Capcom Roy Bridges gives a curt, “Your suggestion is noted.”   No way is Mission Control going to risk an astronaut alone out there.  The most they will allow is for Lenoir to crack the outer hatch open.  He replies, “Don’t like it.”  

But quickly we’re dealing with another problem.  This time with Lenoir’s suit.  The pressure in the suit rises, but stops short at 3.6 lbs. per square inch, shy by less than a pound of the desired level.  There’s a problem with the regulator in his backpack.  The pressure is actually adequate, but at 6:48 a.m.

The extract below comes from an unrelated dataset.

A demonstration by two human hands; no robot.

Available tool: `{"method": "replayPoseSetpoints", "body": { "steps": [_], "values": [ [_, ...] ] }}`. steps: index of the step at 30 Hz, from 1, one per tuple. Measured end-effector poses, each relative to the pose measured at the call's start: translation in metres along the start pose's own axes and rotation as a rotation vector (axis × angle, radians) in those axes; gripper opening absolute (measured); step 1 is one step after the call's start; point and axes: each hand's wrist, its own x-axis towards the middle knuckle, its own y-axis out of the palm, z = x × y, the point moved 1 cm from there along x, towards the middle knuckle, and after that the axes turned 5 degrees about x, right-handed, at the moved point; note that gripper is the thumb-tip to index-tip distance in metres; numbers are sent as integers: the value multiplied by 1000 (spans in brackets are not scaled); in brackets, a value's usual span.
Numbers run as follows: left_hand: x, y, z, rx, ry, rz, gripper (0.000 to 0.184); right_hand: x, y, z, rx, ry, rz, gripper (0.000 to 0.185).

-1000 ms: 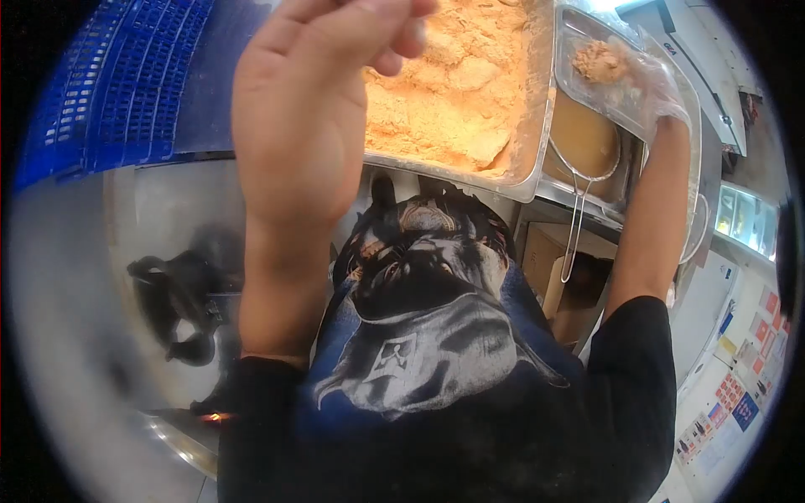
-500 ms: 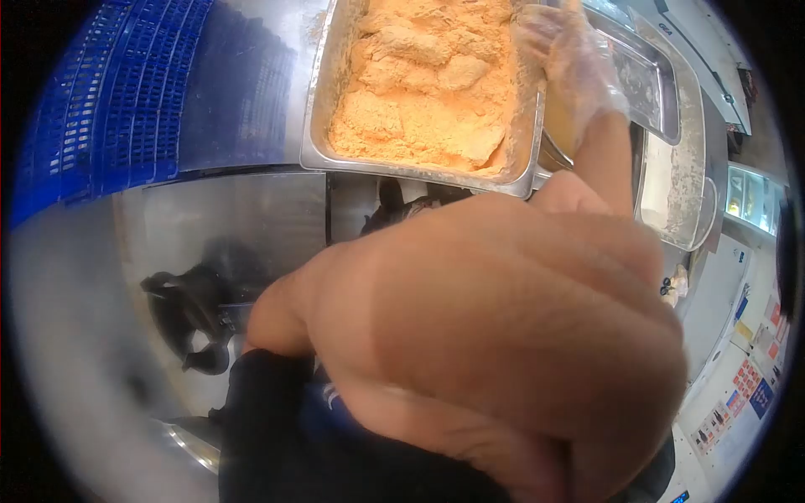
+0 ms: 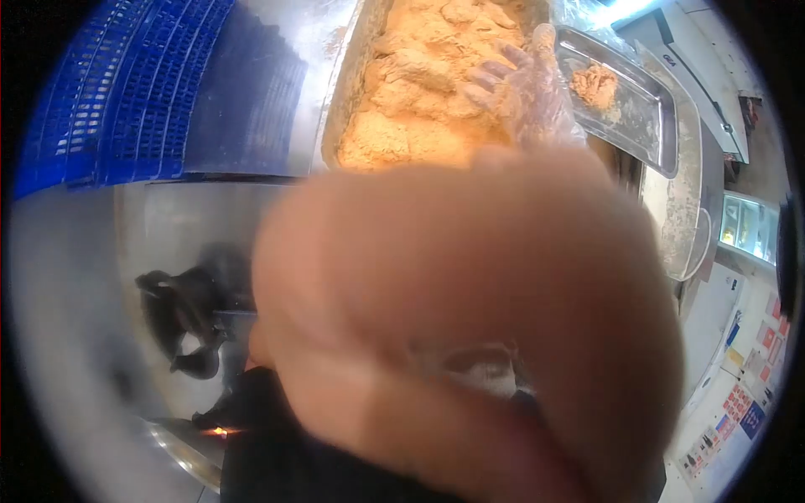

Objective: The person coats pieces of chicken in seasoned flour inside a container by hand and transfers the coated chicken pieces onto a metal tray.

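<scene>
My right hand (image 3: 530,96), in a clear plastic glove, is over the right side of a deep metal tray (image 3: 333,126) of orange breading (image 3: 402,126). Its fingers are spread and point left, over or against the coated lumps. My left hand (image 3: 470,251), bare and blurred, fills the middle of the view close to the camera; its fingers are smeared and hard to make out. To the right of the gloved hand, a smaller metal tray (image 3: 646,126) holds a coated piece (image 3: 594,86).
Blue plastic baskets (image 3: 126,92) stand at the upper left beside a metal surface (image 3: 243,92). A clear-sided container (image 3: 688,210) with white powder is at the right. A black object (image 3: 180,318) lies lower left, and papers (image 3: 738,402) hang at the far right.
My right hand has moved left from the tray's right edge to over the breading. The coated piece in the small tray shows again. My left hand remains close to the camera, slightly shifted.
</scene>
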Motion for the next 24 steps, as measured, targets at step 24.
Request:
{"method": "replayPoseSetpoints", "body": {
  "steps": [24],
  "values": [
    [-40, -63, 156, 1038, -122, 58, 20, 22, -15, -1, -634, -101, 10, 66]
  ]
}}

Mission Control announces even the hatch opening has been canceled.  They’re not going to allow it until the problem is understood.  

We’re NASA — we don’t give up.  Maybe we can trace the problems, fix them or work around them.  At least understand them.  If we can gain the confidence for some sort of spacewalk, the mission would be extended a day to allow for it (as we’re scheduled to land tomorrow).  So Lenoir takes Allen’s suit into the airlock, reduced the pressure to 9 lbs. per square inch, hoping the fan will work at the lower pressure.  He reports, “Basically the fan behaved the same.  We cycled it three times.”   He also checks out his regulator — the reduced pressure doesn’t alleviate its problem, either.

Capcom Roy Bridges calls, “We’re fresh out of ideas down here.”   There will be no spacewalk.  All that’s left is to pack up and come home in the morning. 


On November 16, we will fire the twin OMS engines at 8:30 a.m EST and reach the fringes of the atmosphere 27 min. later at an altitude of 400,000 ft.  “It’s looking good.”

It’ll be quite a show outside, much different than reentering on Apollo where you face backwards, looking back through a cone of fire, as our commander Vance Brand knows, a veteran of Apollo-Soyuz.  Descending in darkness, we will watch rust-colored glow brighten to yellow, and then at Mach 20, white shockwaves roll off the nose.  

During the hour-long descent, we will perform the several test maneuvers while making the S-shaped roll reversals we use to bleed off speed.  Most of test maneuvers will be guided by computer, showing our growing confidence in the system and the software.  We’re targeted for Edwards Air Force Base, California.  We’d hope to land in a crosswind to evaluate the Shuttle’s ability to handle side winds.  For that we’ll want the wide lakebed runway, but it is wet.  So we’ll come down on the 15,000-ft.-long concrete runway, just after sunrise crests the mountains.  Our wheels will touch so softly, our pilot Bob Overmyer, can’t feel it, calling, “Are we down yet now?  Are we on the ground?”

On the ground and rolling, and performing a braking test, punching in maximum braking.  Only after that, near the end of rollout, the left inboard wheel of the main landing gear will lock and skid the final 37 ft.  We will come to a stop after a flight of 5 days. 2 hrs. 15 min. 29 sec., and the tire will go flat.  The cause will be traced to movement of the axel against the brake assembly.

Call it a warning that, operational or not, we still had much to learn about operating the Shuttle system.